Due to time-temperature dependent behavior of asphalt concrete (AC), viscoelastic analysis is necessary for understanding the mechanism of top-down cracking (TDC). In this study, a new approach for determining the viscoelastic surface responses of multi-layered asphalt pavements was developed to solve the complicated oscillating behavior and slow convergence of the integrand of Laplace-transformed step-response function at pavement surface. By employing the Lucas algorithm, the irregular oscillations were reduced to regular oscillations by separating the integrand into high- and low-frequency components. The results calculated from the proposed approach were widely verified against finite element (FE) results. According to horizontal strains calculated at pavement surface, mechanism of TDC initiation was investigated under stationary and moving loads. The results indicated that high temperature and low vehicle speed were among the predominant factors contributing to TDC initiation. In addition, TDCs were more likely to initiate at a very close distance to the tire edge.
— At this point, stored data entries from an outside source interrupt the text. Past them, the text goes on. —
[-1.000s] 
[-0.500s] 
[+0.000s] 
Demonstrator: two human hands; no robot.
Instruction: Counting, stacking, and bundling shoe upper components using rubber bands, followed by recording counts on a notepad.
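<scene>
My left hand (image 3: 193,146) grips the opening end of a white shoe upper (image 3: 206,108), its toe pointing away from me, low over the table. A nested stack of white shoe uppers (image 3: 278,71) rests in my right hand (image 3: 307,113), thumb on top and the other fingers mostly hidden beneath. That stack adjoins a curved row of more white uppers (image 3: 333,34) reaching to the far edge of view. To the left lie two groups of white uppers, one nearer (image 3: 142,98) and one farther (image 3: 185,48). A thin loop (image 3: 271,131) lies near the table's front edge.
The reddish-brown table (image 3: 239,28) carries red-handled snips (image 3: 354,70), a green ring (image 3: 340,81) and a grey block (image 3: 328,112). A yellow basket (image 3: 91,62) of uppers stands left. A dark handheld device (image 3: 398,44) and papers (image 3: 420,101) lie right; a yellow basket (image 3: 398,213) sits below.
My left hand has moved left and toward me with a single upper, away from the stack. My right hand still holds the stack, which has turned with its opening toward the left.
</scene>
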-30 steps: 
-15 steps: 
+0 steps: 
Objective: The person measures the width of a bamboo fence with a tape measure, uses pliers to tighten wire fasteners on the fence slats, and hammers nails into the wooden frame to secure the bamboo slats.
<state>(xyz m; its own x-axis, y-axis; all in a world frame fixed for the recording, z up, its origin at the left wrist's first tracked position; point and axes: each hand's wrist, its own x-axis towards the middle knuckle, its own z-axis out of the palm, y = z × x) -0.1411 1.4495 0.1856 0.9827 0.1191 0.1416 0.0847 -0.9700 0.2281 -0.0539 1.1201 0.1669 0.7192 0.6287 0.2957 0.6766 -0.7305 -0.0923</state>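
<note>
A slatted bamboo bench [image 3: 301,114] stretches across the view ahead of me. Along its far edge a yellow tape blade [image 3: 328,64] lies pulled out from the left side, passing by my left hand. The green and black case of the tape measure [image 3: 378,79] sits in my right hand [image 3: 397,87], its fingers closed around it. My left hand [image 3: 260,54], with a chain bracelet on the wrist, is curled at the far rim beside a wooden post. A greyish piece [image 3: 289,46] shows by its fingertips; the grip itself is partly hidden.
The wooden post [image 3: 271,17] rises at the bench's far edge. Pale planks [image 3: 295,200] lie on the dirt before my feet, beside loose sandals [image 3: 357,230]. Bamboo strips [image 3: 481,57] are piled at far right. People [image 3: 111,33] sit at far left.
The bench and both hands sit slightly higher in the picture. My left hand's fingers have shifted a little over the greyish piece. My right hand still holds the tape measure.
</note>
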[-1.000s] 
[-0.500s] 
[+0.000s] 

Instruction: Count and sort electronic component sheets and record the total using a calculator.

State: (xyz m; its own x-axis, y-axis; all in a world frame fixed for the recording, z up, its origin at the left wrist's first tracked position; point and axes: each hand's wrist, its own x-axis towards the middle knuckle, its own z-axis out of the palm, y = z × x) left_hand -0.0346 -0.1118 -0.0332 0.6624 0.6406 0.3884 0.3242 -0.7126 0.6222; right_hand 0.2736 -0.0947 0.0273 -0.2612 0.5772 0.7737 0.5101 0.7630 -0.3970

由于沥青混凝土 (AC) 的随时间变化的行为，粘弹性分析对于理解自上而下开裂 (TDC) 的机制是必要的。本研究针对多层沥青路面粘弹性表面响应的确定方法, 解决了路面拉普拉斯变换阶跃响应函数被积函数复杂的振荡行为和收敛缓慢的问题。通过使用 Lucas 算法，通过将被积函数分离为高频和低频分量，将不规则振荡减少为规则振荡。从所提出的方法计算的结果已针对有限元 (FE) 结果进行了广泛验证。根据路面水平应变计算，在静止和移动载荷下研究了 TDC 启动机制。结果表明，高温和低车速是导致 TDC 启动的主要因素。此外，TDC 更有可能在距轮胎边缘非常近的距离处开始。